EXERCISE DIRECTIONS ▸ Nothing belongs in the answer except the lines of the material that include "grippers".

SOURCE DATA ▸
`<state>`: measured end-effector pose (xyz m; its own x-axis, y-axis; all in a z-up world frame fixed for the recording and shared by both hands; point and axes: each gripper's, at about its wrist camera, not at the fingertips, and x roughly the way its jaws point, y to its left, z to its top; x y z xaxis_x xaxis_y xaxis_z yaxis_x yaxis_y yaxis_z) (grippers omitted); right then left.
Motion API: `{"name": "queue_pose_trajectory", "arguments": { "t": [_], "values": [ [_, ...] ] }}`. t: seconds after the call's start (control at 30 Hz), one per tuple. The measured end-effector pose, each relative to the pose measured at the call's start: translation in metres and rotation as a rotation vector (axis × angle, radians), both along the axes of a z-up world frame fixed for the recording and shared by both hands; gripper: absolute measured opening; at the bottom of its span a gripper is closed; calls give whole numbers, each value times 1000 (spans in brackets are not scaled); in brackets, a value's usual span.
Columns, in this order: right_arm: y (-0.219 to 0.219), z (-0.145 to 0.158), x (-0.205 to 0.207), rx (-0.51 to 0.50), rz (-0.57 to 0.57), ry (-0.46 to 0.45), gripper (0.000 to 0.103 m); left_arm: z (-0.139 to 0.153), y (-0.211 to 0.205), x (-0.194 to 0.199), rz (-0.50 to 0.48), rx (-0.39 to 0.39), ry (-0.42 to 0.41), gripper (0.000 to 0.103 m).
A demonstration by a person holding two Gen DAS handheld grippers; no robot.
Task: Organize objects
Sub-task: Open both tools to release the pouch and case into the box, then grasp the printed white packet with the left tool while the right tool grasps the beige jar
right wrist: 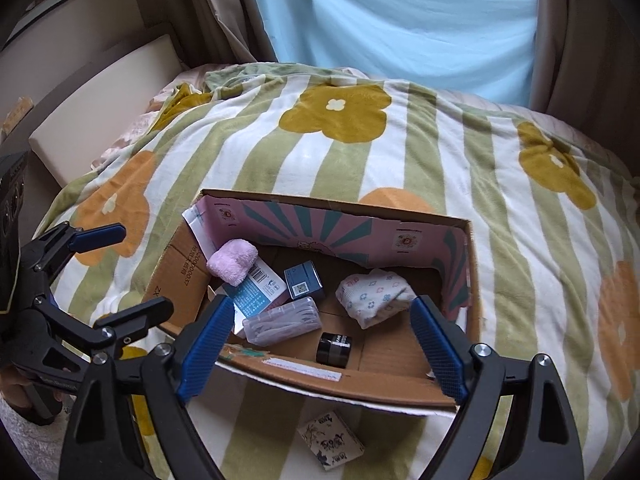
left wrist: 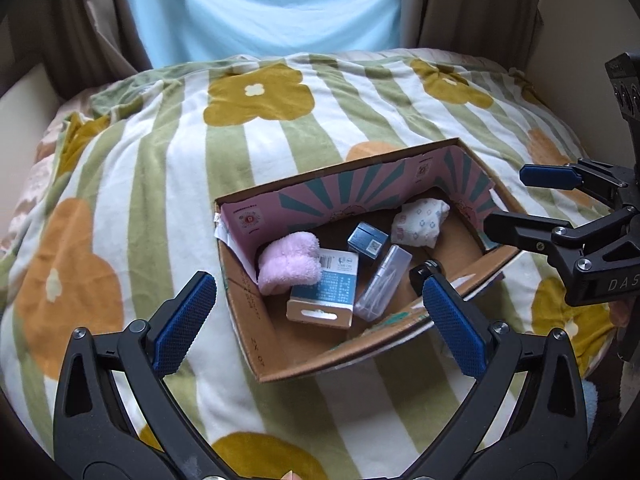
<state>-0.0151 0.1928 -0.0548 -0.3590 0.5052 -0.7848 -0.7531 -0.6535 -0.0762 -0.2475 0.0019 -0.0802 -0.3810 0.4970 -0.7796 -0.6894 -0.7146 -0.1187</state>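
Presently, cardboard box (right wrist: 400,372) on blanket (right wrist: 440,152) already collects pink cloth (right wrist: 234,261), blue cartons and jar (right wrist: 334,349); small printed packet (right wrist: 331,445) lies outside, unsorted; left gripper (left wrist: 320,300) and right gripper (right wrist: 324,346) both wide, empty.

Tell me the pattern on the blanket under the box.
The blanket has green and white stripes with mustard and orange flowers, clearest in the right wrist view.

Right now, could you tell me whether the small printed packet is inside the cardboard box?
Out. The small printed packet lies on the blanket, outside the cardboard box.

Both the left gripper (left wrist: 316,300) and right gripper (right wrist: 322,328) are black plastic; blue textured pads; silver screws.
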Motion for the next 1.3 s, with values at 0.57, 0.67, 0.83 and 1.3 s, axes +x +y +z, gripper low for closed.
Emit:
{"name": "queue_pose_trajectory", "arguments": {
  "t": [0.57, 0.67, 0.83, 1.3],
  "values": [
    [-85, 56, 82, 161, -22, 28, 87, 66, -25, 98, -56, 95, 121, 103],
    [-97, 51, 97, 167, -5, 33, 87, 58, -20, 112, -76, 105, 106, 103],
    [-107, 29, 116, 148, -1, 10, 87, 38, -6, 128, -125, 129, 44, 103],
    [-103, -61, 158, 89, 9, -71, 87, -42, 50, 159, -240, 41, 12, 103]
  ]
}}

ANSWER TO THE EXERCISE ▸
`<state>`: measured end-effector pose (xyz m; its own x-axis, y-axis; all in a z-up world frame fixed for the recording and shared by both hands; point and axes: each gripper's, at about its wrist camera, not at the fingertips, and x roughly the way its jaws point, y to its left, z to its top; x y z xaxis_x xaxis_y xaxis_z yaxis_x yaxis_y yaxis_z) (grippers omitted); right then left.
A demonstration by a person holding two Gen DAS handheld grippers; no robot.

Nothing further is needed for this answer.